Our base image went from 1.2 GB and 200+ CVEs to 80 MB and 4 CVEs. Most of the work wasn't clever — it was deletion.

On this page

Docker Image Hardening for Production

When we audited our container images last spring, the average production image was 1.2 GB. The Trivy report showed 200+ CVEs across them, mostly inherited from base layers we hadn't picked deliberately. Cold-start times for autoscaled services were noticeably worse than they should have been because pulling a 1.2 GB image to a fresh node took ~12 seconds.

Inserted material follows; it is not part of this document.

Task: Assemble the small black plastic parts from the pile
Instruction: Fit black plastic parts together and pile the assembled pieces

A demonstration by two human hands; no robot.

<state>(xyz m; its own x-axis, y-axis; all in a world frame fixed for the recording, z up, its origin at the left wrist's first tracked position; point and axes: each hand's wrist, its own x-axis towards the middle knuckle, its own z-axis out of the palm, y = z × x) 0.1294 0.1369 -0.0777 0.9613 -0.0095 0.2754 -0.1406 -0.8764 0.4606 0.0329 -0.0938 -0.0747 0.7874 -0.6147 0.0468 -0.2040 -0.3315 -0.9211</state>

A quarter later we're at an average ~80 MB per image, ~4 CVEs each, and cold-start image-pull time is under 2 seconds. The work was unglamorous. None of it was clever.

What was wrong #

We did the audit in a spreadsheet. For each of our ~22 production images, we recorded: base image, total size, layer count, CVEs by severity, and what the image actually needed to run.

The patterns that fell out:

9 images used node:18 (full Debian-based, ~1 GB). They needed Node and curl. That's it.
5 images used python:3.11 (similarly full). Same story.
4 images used ubuntu:22.04 as a base for what amounted to a single Go binary.
2 images had inherited layers from a builder stage that nobody had cleaned up — so they shipped GCC, make, npm, and a node_modules tree alongside the actual app.
1 image had two copies of the application baked in, one in /app and one in /srv/app. Nobody knew why.

The opportunity was deleting things, not adding security tools.

The five changes that did most of the work #

1. Switch to distroless or minimal bases #

For the Node services we moved to gcr.io/distroless/nodejs20-debian12. For Go binaries we moved to gcr.io/distroless/static-debian12. For Python we used python:3.11-slim as an intermediate step (distroless Python is harder to use because of native deps); slim was good enough.

dockerfile.dockerfile

# Before
FROM node:18
WORKDIR /app
COPY . .
RUN npm install
CMD ["node", "server.js"]

# After
FROM node:20-alpine AS builder
WORKDIR /app
COPY package*.json ./
RUN npm ci --omit=dev
COPY . .
RUN npm run build

FROM gcr.io/distroless/nodejs20-debian12
WORKDIR /app
COPY --from=builder /app/dist ./dist
COPY --from=builder /app/node_modules ./node_modules
COPY --from=builder /app/package.json ./
USER nonroot
CMD ["dist/server.js"]

Image size dropped from ~1 GB to ~140 MB on the Node services. CVEs from inherited layers dropped to near zero (distroless ships only what you need to run).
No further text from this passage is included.